In Florida, when a defendant pleads guilty or no contest to a charge or is convicted of a crime at trial, he/she may be sentenced to a term of probation. At the beginning of the probation, the defendant, now referred to as a probationer, signs a form acknowledging that he/she consents to searches of his/her home, vehicle, person and personal effects by the probation officer(s). Normally, pursuant to the Constitution, for a person who is not on probation, the police or any law enforcement official must have a warrant, probable cause or at least reasonable suspicion of a crime before any type of search can take place. However, once a defendant is under a probationary sentence, he/she gives up those rights to some degree, and he/she is subject to searches by the probation officer(s) for no apparent reason.

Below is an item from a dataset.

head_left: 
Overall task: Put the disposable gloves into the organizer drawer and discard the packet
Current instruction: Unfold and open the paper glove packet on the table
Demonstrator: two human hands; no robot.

However, there is a question as to what law enforcement officials can do if they find evidence, such as illegal drugs, in the search of the probationer’s home as a result of a search without a warrant or probable cause. In that case, the probation officers can use such evidence in a violation of probation proceeding. However, if police officers are involved in the search and do not take the steps to obtain a warrant prior to the search as the Constitution normally requires, the evidence likely cannot be used to support a new criminal charge. In other words, if a probationer has his/her home or other property searched without the normal Constitutional safeguards such as a warrant or probable cause, any evidence located can likely only be used against the probationer in a probation revocation proceeding. If the police or probation officer(s) suspect a probationer is committing a crime and intend to secure evidence to support a new criminal charge, they would need to obtain a warrant or otherwise follow the normal Constitutional safeguards.